LEXINGTON, Ky. - How people of faith square their religious beliefs with the death penalty - or not.

Former prosecutor Mark Osler says that's one part of the debate over capital punishment that's too often discounted.

He's bringing that message to Kentucky for tonight's Newman Foundation "Distinguished Speakers Program." Osler, a professor at the University of St. Thomas School of Law in Minneapolis, is author of "Jesus on Death Row: The Trial of Jesus and American Capital Punishment."

"What I have found is many people don't connect their faith to the way they feel about capital punishment," he says. "There's a deep irony there, given that at the center of the faith is an unjust execution."

Kentucky is one of 31 states where the death penalty remains legal. There hasn't been an execution here since 2008.

Osler admits he gets push back from some about his message that elements of Jesus' trial mirror the most common components in capital cases today.

"My answer's always the same, yes, I am comparing Jesus to a prisoner, but I do that at Jesus' invitation when he says when you visit the prisoner you visit me," says Osler.

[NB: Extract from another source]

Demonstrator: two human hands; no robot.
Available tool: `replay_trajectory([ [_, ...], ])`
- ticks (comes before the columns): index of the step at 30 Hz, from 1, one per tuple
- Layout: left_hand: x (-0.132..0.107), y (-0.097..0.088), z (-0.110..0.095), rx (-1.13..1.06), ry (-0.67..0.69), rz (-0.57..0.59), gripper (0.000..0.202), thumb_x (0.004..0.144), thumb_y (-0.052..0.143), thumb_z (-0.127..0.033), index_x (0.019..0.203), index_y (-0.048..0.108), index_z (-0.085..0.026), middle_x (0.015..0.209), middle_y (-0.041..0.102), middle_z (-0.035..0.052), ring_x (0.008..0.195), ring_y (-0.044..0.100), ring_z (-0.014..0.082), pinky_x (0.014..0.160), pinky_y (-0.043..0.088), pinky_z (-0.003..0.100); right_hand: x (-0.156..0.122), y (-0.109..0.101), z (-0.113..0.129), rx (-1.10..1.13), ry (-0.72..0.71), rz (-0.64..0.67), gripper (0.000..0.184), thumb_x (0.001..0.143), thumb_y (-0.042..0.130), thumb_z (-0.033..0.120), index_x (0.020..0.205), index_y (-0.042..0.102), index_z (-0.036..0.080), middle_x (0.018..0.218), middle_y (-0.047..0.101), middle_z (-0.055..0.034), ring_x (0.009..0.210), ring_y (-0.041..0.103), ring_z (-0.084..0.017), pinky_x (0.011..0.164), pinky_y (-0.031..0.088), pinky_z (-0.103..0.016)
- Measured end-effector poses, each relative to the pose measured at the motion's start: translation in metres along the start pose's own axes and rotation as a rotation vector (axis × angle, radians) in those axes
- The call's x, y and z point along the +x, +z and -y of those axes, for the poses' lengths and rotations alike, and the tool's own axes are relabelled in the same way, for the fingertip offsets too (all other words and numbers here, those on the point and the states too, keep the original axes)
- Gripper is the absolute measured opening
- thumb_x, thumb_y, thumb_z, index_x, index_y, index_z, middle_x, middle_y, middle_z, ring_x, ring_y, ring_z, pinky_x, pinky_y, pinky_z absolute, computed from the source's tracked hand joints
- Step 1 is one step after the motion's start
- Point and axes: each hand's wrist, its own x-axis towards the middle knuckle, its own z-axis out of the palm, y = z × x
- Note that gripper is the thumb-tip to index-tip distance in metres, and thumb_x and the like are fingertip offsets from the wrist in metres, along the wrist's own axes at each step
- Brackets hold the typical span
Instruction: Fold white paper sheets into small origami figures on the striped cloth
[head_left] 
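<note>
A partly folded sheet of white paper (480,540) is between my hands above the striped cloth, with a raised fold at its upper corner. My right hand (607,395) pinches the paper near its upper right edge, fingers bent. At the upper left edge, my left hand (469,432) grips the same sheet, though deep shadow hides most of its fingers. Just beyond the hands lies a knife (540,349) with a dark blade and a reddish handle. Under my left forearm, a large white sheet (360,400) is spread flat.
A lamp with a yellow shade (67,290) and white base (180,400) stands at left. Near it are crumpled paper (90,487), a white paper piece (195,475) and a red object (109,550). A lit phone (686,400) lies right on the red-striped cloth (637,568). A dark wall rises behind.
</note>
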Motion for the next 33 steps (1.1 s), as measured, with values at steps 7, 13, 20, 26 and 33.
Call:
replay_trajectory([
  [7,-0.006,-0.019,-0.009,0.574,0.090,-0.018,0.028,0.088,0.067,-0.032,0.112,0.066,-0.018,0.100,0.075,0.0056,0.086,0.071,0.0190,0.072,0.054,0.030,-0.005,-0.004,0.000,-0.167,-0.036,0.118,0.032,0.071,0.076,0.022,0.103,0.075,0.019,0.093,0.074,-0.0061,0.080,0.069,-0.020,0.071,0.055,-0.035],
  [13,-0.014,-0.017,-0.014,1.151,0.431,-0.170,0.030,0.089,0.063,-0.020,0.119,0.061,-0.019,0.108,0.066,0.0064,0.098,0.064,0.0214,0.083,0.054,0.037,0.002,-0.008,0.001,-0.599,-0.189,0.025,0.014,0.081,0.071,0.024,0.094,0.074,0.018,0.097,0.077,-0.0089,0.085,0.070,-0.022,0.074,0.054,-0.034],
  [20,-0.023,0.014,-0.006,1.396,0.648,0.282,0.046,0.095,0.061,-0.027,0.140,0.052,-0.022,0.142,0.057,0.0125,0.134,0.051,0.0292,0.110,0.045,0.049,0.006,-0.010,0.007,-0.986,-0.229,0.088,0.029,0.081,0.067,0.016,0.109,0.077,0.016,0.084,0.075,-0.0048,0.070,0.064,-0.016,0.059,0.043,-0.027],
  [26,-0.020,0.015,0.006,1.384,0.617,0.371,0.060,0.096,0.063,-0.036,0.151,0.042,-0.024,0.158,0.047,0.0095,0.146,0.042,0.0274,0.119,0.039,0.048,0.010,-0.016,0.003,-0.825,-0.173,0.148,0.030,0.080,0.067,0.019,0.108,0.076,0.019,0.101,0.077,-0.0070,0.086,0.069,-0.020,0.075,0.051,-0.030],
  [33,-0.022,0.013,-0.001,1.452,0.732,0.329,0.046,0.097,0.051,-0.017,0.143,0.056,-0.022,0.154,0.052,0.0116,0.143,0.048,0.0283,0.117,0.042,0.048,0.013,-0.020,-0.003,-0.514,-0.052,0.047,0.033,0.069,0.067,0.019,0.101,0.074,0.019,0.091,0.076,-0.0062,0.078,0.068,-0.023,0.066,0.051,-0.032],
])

Seven states have abolished the death penalty since 2007 and Osler says the reasons vary, noting cost was a huge factor in Connecticut while faith played a larger role in Nebraska.

"No part of our criminal justice system should be all justice or all mercy," says Osler. "There at least has to be some of each aspect. And, when we have a death penalty the finality of that takes the chance of mercy away. It takes the chance of redemption away."

Lawmakers again this year rejected two bills that would have made life without parole the maximum sentence; legislators often citing the death penalty as a deterrent to crime.